- **Exercise**
When the word "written" appears in a line of the data below, list that line.

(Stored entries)
----------

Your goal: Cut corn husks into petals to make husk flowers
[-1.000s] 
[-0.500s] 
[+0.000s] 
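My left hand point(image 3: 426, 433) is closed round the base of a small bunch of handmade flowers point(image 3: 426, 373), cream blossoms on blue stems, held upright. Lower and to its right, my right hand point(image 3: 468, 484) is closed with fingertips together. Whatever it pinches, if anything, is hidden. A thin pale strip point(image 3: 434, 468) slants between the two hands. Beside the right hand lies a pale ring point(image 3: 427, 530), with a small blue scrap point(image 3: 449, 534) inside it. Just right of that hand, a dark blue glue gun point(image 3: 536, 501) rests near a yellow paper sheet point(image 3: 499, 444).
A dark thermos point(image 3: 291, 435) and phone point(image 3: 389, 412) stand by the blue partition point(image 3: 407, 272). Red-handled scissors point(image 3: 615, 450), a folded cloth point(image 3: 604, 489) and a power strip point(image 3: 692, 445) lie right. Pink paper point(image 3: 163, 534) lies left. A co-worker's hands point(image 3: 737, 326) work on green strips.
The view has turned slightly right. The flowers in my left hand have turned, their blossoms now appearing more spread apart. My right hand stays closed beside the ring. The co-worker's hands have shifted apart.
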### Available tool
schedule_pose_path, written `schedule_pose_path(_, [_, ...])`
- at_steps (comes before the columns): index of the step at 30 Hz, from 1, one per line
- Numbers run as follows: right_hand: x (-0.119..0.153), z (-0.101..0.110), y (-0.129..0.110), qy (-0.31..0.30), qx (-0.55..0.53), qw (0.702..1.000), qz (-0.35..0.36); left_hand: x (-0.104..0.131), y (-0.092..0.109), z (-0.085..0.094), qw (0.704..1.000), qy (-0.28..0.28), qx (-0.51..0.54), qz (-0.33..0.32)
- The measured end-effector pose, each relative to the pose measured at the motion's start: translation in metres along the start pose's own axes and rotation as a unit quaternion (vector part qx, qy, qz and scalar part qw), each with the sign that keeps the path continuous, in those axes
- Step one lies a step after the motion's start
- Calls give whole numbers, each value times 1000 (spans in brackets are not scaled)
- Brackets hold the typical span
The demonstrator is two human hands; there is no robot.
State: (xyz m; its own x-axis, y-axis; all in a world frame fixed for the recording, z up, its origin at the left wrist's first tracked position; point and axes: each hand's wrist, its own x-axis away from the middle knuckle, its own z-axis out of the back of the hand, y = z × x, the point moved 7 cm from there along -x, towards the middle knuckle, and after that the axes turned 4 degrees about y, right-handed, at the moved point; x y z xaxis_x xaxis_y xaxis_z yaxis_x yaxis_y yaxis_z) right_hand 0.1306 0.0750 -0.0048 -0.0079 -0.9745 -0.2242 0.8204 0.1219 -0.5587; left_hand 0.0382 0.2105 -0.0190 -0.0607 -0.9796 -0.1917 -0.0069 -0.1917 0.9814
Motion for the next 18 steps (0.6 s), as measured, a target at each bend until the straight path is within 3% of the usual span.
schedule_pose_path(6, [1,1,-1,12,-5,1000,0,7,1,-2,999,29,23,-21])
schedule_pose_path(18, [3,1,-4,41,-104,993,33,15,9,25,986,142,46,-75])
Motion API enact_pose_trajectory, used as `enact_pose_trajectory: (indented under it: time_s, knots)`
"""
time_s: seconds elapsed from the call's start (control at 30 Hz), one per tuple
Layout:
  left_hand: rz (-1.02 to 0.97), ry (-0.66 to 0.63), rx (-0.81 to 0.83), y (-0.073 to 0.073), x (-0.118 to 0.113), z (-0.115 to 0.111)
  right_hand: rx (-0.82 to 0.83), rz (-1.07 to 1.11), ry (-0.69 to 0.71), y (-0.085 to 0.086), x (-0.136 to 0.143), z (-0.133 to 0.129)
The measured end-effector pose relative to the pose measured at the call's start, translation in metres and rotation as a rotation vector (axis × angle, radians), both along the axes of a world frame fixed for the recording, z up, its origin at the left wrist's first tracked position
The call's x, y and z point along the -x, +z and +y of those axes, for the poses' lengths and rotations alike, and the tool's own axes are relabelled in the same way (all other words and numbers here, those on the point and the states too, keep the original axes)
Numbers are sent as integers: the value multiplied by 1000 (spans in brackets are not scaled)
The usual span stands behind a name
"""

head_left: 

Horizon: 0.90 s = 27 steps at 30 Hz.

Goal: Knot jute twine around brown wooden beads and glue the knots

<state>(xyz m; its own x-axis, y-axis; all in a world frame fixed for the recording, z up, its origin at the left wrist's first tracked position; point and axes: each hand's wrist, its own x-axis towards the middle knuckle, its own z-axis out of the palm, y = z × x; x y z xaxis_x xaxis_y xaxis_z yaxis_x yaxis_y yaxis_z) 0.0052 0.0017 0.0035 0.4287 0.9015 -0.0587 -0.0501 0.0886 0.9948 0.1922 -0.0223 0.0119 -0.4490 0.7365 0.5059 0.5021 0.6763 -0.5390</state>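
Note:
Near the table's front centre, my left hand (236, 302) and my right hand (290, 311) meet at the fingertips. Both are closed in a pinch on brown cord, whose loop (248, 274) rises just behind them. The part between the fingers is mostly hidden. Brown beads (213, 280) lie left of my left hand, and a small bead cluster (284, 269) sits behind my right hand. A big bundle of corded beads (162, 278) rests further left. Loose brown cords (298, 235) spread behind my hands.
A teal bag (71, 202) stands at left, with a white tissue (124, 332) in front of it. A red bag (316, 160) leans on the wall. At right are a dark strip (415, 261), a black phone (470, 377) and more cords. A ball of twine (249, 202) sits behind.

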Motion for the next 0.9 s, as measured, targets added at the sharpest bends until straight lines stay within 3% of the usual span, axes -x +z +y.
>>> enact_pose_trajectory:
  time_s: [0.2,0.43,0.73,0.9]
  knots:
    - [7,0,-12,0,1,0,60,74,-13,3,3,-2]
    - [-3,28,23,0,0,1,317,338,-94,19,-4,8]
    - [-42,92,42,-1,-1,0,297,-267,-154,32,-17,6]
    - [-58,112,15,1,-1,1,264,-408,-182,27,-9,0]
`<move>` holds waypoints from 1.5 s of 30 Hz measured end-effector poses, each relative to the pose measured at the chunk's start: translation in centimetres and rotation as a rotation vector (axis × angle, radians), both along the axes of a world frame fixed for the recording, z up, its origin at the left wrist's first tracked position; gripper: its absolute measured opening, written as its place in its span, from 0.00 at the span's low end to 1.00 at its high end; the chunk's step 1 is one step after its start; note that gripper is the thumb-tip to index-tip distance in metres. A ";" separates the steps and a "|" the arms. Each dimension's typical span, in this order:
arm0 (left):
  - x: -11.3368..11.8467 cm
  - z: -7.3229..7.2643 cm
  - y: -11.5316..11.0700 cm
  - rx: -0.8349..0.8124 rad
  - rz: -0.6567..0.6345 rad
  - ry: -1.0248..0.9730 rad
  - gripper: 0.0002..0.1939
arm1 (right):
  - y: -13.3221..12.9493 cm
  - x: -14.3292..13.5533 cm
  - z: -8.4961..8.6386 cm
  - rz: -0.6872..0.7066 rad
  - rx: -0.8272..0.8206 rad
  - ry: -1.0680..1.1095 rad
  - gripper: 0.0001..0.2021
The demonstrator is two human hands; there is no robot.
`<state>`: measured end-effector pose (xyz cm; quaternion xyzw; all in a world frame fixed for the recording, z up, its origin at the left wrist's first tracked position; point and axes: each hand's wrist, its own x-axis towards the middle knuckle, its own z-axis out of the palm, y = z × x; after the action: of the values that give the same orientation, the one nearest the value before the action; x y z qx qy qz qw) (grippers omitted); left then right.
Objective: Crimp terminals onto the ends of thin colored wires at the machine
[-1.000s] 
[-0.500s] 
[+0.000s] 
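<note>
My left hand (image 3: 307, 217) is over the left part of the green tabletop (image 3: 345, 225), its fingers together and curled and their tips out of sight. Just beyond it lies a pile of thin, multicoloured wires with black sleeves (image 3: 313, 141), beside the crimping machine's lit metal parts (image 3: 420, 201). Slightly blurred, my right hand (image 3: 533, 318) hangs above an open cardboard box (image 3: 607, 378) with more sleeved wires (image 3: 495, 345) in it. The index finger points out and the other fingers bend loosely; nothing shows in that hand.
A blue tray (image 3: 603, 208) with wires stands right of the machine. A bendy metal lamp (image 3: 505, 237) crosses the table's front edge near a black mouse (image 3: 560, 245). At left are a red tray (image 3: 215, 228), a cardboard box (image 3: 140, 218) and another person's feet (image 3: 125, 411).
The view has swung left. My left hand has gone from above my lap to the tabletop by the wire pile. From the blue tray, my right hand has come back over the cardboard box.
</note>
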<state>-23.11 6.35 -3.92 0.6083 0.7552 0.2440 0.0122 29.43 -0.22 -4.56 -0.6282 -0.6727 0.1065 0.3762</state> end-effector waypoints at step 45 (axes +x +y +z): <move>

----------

- **Response to the task**
schedule_pose_path, written `schedule_pose_path(_, [_, ...])`
`<move>` holds waypoints from 1.5 s of 30 Hz measured end-effector poses, each relative to the pose measured at the chunk's start: translation in centimetres and rotation as a rotation vector (axis × angle, radians), both along the axes of a world frame fixed for the recording, z up, its origin at the left wrist's first tracked position; gripper: its absolute measured opening, written as its place in its span, from 0.00 at the span's low end to 1.00 at its high end; the chunk's step 1 is one step after its start; note that gripper is the thumb-tip to index-tip distance in metres. A ";" separates the steps and a "|" the arms. Each dimension's typical span, in this order:

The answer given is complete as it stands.